If the Executive dies while
employed by the Company, his employment shall immediately terminate. The
Company’s obligation to pay the Executive’s Base
Salary shall cease as of the date of the Executive’s death, and any unpaid Base
Salary shall be paid to the Executive’s estate. In
addition, within fifteen (15) days of the Executive’s death, the Company shall
pay to the Executive’s estate an incentive performance bonus
based on Executive’s Target Bonus then in effect, prorated for the number of
days of employment completed by the Executive
during the year of his death. Executive’s beneficiaries or his estate shall
receive benefits in accordance with the Company’s
retirement, insurance and other applicable programs and plans then in effect.
All stock options or other equity-related awards, including
restricted stock awards, shall vest in full and, in the case of stock options,
shall be exercisable for such period as set forth
in the applicable award agreement by which such awards are
evidenced.
(b) Disability.
If, as a result of the
Executive’s incapacity due to physical or mental illness (“Disability”),
Executive shall have been absent from the full-time
performance of his duties with the Company for six (6) consecutive months, and,
within thirty (30) days after written notice is provided to him
by the Company, he shall not have returned to the full-time performance of his
duties, the Executive’s employment under this
Agreement may be terminated by the Company for Disability. During any period
prior to such termination during which the Executive
is absent from the full-time performance of his duties with the Company due to
Disability, the Company shall continue to pay the
Executive his Base Salary at the rate in effect at the commencement of such
period of Disability. Subsequent to such termination, the
Executive’s benefits shall be determined under the Company’s retirement,
insurance and other compensation programs then in effect in
accordance with the terms of such programs. In addition, within fifteen (15)

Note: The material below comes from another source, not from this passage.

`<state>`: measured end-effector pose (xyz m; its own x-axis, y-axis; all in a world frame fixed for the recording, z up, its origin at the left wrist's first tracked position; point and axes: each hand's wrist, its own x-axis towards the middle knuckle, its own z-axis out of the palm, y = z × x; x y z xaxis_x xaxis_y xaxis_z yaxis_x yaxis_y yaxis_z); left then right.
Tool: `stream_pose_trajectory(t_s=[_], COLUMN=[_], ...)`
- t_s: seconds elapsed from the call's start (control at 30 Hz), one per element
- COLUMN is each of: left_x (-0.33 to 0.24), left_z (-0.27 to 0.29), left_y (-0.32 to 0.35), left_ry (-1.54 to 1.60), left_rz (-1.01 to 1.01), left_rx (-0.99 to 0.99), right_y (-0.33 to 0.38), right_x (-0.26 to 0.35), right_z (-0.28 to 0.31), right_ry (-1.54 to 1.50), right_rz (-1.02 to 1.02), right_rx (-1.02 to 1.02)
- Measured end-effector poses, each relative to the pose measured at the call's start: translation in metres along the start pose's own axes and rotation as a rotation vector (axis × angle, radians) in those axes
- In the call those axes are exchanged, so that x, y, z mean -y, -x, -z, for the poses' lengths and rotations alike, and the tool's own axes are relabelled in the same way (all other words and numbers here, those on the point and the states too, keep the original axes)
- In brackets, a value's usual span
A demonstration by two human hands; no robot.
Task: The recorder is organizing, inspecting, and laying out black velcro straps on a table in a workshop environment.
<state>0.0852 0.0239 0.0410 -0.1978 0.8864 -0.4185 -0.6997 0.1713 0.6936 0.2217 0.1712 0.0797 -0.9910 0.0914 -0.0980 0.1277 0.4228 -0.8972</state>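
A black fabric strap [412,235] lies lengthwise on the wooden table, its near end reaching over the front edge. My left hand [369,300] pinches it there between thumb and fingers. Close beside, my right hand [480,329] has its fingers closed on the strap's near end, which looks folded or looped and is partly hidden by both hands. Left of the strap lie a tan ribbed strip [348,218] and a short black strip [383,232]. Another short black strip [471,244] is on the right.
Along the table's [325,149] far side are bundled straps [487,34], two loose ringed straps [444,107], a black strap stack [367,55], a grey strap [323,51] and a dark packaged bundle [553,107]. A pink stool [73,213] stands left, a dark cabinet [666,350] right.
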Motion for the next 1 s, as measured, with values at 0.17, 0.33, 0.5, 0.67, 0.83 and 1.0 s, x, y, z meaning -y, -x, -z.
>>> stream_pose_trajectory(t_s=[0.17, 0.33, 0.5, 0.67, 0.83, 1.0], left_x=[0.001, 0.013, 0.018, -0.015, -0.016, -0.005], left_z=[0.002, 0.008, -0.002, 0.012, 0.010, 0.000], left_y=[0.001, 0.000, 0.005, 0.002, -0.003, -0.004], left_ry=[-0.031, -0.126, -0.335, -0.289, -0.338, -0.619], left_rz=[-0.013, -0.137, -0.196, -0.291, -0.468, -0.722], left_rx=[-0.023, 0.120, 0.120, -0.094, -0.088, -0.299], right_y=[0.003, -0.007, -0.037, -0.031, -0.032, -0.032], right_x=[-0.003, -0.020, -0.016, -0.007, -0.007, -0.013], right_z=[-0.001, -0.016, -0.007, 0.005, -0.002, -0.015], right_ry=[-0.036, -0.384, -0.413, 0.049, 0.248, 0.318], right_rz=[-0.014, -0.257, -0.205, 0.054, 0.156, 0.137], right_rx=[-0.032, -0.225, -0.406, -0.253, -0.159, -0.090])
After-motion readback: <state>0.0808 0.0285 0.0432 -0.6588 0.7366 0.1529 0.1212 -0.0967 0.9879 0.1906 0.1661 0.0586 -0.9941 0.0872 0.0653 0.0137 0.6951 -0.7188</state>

days of such termination, the Company shall pay to
the Executive an incentive performance bonus based on Executive’s Target Bonus
then in effect, prorated for the number of days of
employment completed by the Executive during the year in which his employment
terminated. The Executive, the Executive’s beneficiaries
or his estate shall receive benefits in accordance with the Company’s
retirement, insurance and other applicable programs and plans
then in effect. All stock options or other equity-related awards, including
restricted stock awards, shall vest in full and, in the
case of stock options, shall be exercisable for such period as set forth in the
applicable award agreement by which such awards are
evidenced.
(c) Termination By
The Company For Cause. The
Company may terminate the Executive’s employment under this Agreement for Cause, at any time prior
to expiration of the Term of the Agreement. For purposes of this Agreement,
“Cause” shall mean (i) the Executive’s material
failure to substantially perform the reasonable and lawful duties of his
position for the Company, which failure shall continue for thirty (30)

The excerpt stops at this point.